How many lines in the records below contain the word "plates"? Answer with the number only.
--- SUPPLIED MATERIAL ---
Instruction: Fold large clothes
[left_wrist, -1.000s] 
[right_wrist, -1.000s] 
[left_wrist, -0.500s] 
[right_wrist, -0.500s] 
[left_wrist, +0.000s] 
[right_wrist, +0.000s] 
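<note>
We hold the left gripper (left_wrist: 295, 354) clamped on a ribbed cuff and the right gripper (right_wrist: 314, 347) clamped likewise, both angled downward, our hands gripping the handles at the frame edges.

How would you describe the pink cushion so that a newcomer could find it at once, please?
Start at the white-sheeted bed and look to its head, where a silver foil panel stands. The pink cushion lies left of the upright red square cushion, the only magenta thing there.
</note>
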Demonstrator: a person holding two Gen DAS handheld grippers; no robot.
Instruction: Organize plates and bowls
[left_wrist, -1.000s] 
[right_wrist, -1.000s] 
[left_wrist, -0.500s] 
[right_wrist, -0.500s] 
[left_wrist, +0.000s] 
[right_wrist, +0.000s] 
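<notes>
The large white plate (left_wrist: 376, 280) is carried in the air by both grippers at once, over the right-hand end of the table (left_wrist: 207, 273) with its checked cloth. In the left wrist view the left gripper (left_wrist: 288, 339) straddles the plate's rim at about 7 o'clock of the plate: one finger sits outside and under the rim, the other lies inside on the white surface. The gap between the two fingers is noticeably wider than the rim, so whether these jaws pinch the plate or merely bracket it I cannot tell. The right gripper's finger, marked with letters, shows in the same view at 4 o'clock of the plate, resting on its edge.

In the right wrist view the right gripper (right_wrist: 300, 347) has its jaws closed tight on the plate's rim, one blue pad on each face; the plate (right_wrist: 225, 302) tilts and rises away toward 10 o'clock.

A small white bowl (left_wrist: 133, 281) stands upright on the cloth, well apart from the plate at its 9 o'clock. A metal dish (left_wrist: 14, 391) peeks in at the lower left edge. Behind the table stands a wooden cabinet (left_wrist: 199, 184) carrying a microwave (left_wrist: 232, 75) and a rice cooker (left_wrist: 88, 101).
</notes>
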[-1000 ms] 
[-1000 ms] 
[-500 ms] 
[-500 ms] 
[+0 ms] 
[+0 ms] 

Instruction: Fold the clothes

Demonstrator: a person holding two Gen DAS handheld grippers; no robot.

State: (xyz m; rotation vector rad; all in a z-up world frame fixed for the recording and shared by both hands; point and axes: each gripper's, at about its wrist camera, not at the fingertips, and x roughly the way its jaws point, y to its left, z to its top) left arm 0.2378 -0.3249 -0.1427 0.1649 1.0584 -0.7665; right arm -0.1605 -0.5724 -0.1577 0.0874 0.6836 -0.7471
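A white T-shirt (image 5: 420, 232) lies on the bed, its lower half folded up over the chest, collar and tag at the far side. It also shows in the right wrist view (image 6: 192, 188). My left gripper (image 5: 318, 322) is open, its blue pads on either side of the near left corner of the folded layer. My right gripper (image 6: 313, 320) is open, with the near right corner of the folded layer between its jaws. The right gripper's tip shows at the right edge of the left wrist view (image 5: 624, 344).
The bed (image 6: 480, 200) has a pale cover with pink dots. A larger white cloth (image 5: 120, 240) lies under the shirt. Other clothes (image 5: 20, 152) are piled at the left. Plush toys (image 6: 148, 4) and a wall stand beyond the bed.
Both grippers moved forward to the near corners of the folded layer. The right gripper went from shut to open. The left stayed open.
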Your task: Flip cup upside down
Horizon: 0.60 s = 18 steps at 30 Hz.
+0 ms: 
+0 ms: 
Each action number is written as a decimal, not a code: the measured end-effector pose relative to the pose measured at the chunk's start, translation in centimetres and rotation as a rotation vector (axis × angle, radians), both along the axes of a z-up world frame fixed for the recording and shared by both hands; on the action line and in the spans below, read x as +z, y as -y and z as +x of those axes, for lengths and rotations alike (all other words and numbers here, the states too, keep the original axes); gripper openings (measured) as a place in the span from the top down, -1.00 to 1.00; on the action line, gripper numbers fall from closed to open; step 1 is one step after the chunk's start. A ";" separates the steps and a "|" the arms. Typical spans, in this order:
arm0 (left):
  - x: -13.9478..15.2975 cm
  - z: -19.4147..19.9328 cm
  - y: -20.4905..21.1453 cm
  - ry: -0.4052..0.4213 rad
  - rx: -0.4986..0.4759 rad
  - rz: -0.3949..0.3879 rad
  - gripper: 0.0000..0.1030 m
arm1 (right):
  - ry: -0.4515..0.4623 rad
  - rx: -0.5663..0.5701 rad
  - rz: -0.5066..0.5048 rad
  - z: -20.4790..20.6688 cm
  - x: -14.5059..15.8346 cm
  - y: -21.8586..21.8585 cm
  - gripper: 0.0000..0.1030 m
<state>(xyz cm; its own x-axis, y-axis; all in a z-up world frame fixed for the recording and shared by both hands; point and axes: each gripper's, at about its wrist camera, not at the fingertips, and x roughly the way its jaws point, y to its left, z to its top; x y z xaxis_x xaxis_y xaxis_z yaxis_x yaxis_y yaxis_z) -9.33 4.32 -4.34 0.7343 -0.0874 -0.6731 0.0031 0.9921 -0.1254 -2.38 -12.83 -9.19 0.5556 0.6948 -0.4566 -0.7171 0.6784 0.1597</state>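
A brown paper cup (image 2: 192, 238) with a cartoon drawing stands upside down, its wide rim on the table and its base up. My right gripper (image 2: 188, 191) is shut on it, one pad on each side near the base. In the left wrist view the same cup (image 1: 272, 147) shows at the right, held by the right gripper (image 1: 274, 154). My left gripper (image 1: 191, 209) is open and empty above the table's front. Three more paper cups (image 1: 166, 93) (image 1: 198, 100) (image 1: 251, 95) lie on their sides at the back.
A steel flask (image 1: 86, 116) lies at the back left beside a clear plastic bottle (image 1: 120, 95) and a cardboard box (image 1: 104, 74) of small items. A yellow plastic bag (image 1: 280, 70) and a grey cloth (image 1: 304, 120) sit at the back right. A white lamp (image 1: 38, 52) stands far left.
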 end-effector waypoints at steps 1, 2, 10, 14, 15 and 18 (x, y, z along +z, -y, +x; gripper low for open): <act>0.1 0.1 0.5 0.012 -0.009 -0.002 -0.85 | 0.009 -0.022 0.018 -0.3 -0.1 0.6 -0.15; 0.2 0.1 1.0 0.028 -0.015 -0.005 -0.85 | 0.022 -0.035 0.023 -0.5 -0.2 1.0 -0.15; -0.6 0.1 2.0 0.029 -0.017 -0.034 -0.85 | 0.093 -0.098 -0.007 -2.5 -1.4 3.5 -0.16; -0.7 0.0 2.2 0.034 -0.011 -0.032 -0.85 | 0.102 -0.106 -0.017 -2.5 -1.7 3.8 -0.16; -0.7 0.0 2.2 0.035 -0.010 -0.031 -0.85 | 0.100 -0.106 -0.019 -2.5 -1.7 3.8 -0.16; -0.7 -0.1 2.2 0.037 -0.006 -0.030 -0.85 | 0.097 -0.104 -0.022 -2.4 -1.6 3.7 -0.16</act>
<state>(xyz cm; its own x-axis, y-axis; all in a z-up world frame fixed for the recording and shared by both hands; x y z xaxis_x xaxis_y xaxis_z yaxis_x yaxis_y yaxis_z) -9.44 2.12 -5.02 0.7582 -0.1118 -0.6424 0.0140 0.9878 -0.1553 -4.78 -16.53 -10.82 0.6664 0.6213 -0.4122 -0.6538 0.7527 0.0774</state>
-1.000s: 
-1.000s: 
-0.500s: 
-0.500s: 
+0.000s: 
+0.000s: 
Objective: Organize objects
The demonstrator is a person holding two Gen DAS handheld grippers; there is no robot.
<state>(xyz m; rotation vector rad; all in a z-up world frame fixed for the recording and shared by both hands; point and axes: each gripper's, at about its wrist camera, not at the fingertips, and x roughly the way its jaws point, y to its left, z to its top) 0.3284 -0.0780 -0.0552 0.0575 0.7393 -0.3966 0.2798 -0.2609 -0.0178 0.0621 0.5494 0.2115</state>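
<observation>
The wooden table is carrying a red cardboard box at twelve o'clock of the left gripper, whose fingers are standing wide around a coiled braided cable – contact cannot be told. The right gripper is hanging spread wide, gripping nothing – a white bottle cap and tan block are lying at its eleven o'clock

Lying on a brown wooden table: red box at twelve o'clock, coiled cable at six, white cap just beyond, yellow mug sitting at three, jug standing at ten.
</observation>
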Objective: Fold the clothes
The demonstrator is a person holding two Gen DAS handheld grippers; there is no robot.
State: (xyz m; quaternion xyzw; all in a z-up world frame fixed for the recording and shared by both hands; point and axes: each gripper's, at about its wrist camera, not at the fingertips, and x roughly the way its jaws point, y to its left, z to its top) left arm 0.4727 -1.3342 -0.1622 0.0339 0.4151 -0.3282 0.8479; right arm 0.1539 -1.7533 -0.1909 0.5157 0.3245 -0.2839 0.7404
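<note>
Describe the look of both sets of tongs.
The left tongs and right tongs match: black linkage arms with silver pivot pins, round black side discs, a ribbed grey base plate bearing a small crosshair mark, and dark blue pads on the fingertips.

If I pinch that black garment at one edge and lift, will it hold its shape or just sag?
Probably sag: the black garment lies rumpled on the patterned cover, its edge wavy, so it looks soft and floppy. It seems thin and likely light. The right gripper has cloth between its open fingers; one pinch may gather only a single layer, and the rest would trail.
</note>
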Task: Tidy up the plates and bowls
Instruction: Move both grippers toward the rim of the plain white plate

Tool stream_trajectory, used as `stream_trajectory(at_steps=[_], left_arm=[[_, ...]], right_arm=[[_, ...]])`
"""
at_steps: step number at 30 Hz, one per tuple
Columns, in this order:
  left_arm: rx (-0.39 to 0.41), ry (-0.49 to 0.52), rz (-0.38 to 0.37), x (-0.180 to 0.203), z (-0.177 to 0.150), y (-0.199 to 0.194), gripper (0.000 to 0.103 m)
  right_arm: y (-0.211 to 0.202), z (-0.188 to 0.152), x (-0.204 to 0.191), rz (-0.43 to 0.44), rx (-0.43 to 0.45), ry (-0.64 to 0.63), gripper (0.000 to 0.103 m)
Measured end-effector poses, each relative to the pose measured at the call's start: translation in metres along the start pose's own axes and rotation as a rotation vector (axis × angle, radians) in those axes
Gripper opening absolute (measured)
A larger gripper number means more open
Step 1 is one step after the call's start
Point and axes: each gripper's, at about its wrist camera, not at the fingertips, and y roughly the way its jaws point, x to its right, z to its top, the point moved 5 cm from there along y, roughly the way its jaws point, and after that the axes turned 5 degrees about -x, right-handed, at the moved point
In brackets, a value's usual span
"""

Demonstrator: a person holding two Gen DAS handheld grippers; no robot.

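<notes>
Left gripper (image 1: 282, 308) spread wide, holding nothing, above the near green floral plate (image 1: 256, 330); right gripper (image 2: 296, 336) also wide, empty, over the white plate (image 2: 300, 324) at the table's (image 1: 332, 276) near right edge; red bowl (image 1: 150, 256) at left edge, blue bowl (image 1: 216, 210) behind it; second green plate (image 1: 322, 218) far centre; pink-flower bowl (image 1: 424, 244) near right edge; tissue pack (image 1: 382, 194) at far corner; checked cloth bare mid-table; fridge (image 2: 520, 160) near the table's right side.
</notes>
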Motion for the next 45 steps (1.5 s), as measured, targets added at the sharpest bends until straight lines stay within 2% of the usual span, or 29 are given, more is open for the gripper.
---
RESULT:
2